Getting Massive Amounts of Data into Azure

The First Problem

I was approached by a client of mine that was looking to move about 25,000 files directly into Azure Blob Storage so they could utilize Azure's CDN offering. Normally a small amount of data wouldn't be a big deal, however the total amount of data in this case was around 1TB and most commercial products would choke even listing the files, in addition the files were being stored on a Linux Server. Most of the tools such as cloudberry only work on Windows, setting up a share would degrade performance even further as the client did not have the necessary bandwidth to perform this well.

The Second Problem

I was approached by a second client shortly thereafter that had a large magnetic tape storage setup and a massive amount of data that they no longer wanted to host in their own colo facility. They also wanted to utilize Azure's CDN offering.

Where it gets interesting for Client 2

I receive notification from my superiors/management that they'll be shipping hardware to us for client #2 and that management has secured me a co-located rack, a layer 3 switch and a 1GBPS link to Azure (where's a 10gbps line when you really need one?) and to meet the contractor that'll be racking & stacking the equipment for us at the facility.

I get to the facility and supervise unloading of the equipment. It's in a 20U rolling rack solution heavily shrinkwrapped. I proceed to cut off the shrinkwrap and find a 6U sized robotic tape enclosure, a USB hub and a 1U server. No credentials, no documentation, nothing. After racking & stacking the equipment and connecting the tape drive via infiniband to the server (they were thoughtful enough to provide cabling thankfully) I hooked up a crash cart and powered up the Server.

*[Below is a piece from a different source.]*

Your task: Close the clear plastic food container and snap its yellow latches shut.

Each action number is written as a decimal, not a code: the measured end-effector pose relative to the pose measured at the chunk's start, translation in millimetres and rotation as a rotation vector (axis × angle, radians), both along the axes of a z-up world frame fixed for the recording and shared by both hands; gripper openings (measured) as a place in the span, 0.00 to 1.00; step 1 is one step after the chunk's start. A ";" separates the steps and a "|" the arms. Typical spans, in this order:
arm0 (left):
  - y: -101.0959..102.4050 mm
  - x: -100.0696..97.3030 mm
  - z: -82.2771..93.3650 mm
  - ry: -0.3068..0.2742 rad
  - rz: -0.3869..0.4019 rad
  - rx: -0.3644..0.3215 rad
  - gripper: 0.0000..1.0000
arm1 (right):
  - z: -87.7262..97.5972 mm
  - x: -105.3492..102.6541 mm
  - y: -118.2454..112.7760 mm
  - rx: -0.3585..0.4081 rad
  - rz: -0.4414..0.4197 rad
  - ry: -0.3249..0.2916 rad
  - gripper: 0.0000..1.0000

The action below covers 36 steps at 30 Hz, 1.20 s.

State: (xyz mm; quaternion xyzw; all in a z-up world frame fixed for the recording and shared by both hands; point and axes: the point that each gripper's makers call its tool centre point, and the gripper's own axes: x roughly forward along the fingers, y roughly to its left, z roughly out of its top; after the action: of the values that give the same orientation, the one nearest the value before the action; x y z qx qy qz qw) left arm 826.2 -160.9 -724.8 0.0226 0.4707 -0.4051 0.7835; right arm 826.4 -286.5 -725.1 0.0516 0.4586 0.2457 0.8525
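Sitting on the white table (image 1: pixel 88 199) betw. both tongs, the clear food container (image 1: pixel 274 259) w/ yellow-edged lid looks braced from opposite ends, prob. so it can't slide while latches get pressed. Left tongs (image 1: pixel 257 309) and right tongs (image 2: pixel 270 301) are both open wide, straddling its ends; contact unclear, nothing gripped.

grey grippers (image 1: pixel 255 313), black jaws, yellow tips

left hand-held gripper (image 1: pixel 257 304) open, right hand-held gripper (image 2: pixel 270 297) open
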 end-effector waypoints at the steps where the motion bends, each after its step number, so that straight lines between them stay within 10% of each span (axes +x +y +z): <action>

...And i let out a deep sigh as I saw the Windows 2008 Boot Screen. This would be a lot more difficult than expected. I gave the client a call and got walked through re-connecting the tape drive and installing the tapes into the library as well as re-indexing everything. After asking the client a bit about the solution they inform me that it's a somewhat proprietary solution and while the tape drive itself will work under Linux, the extensions required to actually get the media on/off will not. At this point I call it a day and think on the solution.

A solution (well sort of)

Flashing back a bit to the first client and seeing the abysmal performance of most GUI based Azure Cloud CDN tools I decided to do some research. Turning around one of my monitors and ordering Thai food, we decided to get to work. I'd write the code, he'd test and call out any major mistakes. I decided on using the Azure Python SDK on Linux as it'd have good performance and I'd be able to work with the existing customer environment without making any changes to it.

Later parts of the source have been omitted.